A presença da mata de Araucária, sem dúvida, é o elemento que mais se distingue na fitofisionomia do Sul do Brasil. Ela se encontra ao longo do Planalto Meridional, nos estados do Paraná, Rio Grande do Sul e Santa Catarina. De modo geral pode-se dizer que seu aparecimento se acha ligado ao clima, que é condicionado pelo relevo e pela altitude.

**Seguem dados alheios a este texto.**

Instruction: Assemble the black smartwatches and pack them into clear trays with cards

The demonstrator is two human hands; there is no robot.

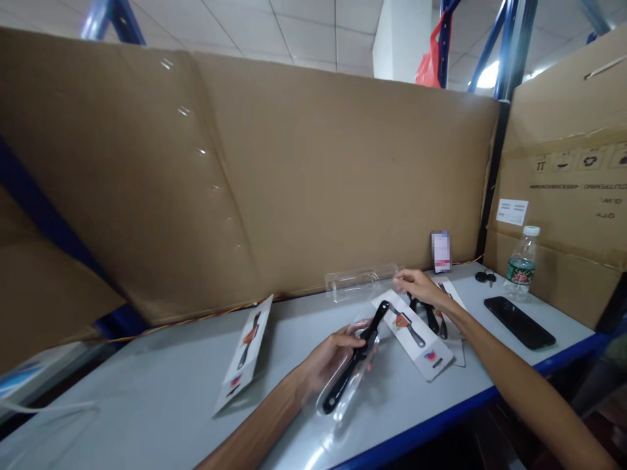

Os planaltos constituem o seu habitat por excelência, sendo evitados os vales dos grandes rios. Essa região caracteriza-se por alto índice pluviométrico e por temperaturas moderadas. Para a Mata de Araucária, o solo não parece ser um fator primordialmente limitante, pois esta ocorre nos mais variados tipos de solos. Geralmente a quantidade de húmus no solo é muito grande. A araucária tem preferência por lençóis freáticos pouco profundos.
O pinheiro tem extrato arbóreo homogêneo, as folhas são muito agudas e sésseis. A árvore pode ter até 25 metros de altura e o tronco até 2 metros de diâmetro. Essa mata subtropical está associada à epífitas, palmeiras e samambaias.
Antigamente, a Mata das Araucárias ou dos Pinheiros-do-Paraná, estendia-se do sul dos estados de Minas Gerais e São Paulo até o sul do Rio Grande do Sul, avançando pelo extremo Nordeste da Argentina. Sua extensão era 100.000 km2. Na sombra dos pinheiros, cresciam muitas outras espécies, como o cedro, a imbuia, a canela, a gameleira, a timbuia e o angico.
Mas este ecossistema está praticamente extinto e com ele, diversas espécies de roedores, inúmeras aves e insetos que se alimentavam do pinhão, fruto dos pinheiros, também estão ameaçados de extinção pois durante 150 anos, a Mata dos Pinhais alimentou a indústria madeireira do Sul, que a empregava na construção de casas e no fabrico de móveis. Mais tarde, por volta dos anos 20 a 60, descobriu-se o mercado externo para a araucária, e a consequente escassez dos pinheiros.